Oscar Guisoni
En el principio fue el verbo. Y la palabra, la acción y la angustia. No es posible entender a Ernesto Sabato sin estos elementos originales. “Yo fui un chico solitario, apartado de los juegos y de las travesuras que alegran la vida de los niños. Encerrado en mi cuarto, como detrás de una ventana, por las tardes veía pasar la vida. Y ya desde entonces mi salvación provino del arte. ¡Qué hubiese sido de mí sin los libros!”, escribió en 1999.

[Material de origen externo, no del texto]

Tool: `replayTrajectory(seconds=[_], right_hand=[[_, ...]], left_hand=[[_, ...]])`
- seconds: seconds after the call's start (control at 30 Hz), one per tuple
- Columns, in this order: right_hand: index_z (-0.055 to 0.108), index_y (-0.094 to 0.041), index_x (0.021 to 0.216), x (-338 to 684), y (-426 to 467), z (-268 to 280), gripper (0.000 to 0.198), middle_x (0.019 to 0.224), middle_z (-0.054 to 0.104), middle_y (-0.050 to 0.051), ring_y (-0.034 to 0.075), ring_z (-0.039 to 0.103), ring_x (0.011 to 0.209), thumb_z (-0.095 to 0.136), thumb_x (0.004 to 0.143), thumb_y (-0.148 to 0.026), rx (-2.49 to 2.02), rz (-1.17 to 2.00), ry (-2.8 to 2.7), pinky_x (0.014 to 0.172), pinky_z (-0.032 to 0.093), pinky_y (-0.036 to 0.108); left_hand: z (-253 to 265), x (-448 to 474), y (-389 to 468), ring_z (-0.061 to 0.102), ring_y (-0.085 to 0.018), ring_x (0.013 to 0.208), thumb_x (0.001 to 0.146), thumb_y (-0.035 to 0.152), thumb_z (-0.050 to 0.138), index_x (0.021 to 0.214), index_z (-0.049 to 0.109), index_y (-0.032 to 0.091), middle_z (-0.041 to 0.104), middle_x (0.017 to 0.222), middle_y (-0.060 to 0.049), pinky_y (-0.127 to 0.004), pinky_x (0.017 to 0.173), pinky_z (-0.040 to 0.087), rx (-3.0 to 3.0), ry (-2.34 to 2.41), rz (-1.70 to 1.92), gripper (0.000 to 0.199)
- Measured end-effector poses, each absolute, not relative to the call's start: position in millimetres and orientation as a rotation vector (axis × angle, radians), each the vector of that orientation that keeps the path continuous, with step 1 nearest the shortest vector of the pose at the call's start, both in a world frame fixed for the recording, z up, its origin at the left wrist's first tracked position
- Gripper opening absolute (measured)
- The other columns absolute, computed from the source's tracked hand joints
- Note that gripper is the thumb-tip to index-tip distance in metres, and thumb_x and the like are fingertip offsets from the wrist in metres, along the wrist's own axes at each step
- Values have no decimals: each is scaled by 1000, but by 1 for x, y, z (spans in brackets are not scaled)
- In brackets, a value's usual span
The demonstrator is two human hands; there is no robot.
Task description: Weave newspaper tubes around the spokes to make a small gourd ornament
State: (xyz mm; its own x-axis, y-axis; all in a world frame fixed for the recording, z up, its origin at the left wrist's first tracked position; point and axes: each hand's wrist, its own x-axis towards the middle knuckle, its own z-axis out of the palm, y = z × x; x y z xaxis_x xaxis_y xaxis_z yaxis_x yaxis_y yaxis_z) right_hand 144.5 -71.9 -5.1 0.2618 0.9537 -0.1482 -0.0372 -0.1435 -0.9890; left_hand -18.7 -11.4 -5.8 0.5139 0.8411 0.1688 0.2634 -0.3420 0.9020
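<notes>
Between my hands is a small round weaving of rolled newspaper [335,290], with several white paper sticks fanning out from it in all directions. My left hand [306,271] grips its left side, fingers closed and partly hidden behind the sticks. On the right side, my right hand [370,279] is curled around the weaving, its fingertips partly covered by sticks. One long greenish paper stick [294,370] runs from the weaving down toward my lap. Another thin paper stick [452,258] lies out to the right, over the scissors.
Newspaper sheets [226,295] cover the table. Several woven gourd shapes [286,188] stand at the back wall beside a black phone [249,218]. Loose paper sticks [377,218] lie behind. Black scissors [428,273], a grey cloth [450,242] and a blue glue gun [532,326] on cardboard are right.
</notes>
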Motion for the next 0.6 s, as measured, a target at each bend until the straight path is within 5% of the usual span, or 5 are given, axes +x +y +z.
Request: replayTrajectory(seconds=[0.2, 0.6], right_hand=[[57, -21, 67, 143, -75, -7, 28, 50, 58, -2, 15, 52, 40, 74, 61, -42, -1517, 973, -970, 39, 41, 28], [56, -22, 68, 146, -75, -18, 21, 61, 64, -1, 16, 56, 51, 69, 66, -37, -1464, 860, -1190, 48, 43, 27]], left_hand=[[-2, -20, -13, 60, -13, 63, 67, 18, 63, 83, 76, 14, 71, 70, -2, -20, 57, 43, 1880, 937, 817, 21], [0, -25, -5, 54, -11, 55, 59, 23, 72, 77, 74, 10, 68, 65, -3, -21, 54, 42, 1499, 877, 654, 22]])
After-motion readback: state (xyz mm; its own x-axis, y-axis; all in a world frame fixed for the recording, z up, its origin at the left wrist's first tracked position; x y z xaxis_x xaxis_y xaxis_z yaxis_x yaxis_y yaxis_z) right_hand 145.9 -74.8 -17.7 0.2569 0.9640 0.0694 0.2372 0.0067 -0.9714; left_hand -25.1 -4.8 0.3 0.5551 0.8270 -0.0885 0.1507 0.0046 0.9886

Sabato nació en Rojas, una pequeña ciudad de provincias en la pampa húmeda. Décimo hijo de una familia de clase media acomodada de inmigrantes calabreses, el sino trágico que envolvería su existencia se manifestó ya en forma temprana: el escritor debe su nombre a su hermano Ernesto (Ernestito), que murió poco antes que él naciera. Su madre lo sobreprotege, traumatizada por la muerte de su otro hijo, “mi madre se había aferrado a mí y yo a ella de manera patológica”, y cuando nació su hermano menor Ernesto sufrió tal ataque de celos que hasta intentó matarlo. Tenía apenas trece años cuando su padre decidió enviarlo a estudiar al prestigioso Colegio Nacional de La Plata, la capital de la provincia, y por aquellos años un hervidero de ideas revolucionarias que no tardarán en hacer eco en el ávido lector adolescente.
En 1929 se inscribió en la Facultad de Ciencias Físico-Matemáticas; al año siguiente se sumó al Partido Comunista, luego de un breve coqueteo con el anarquismo radical.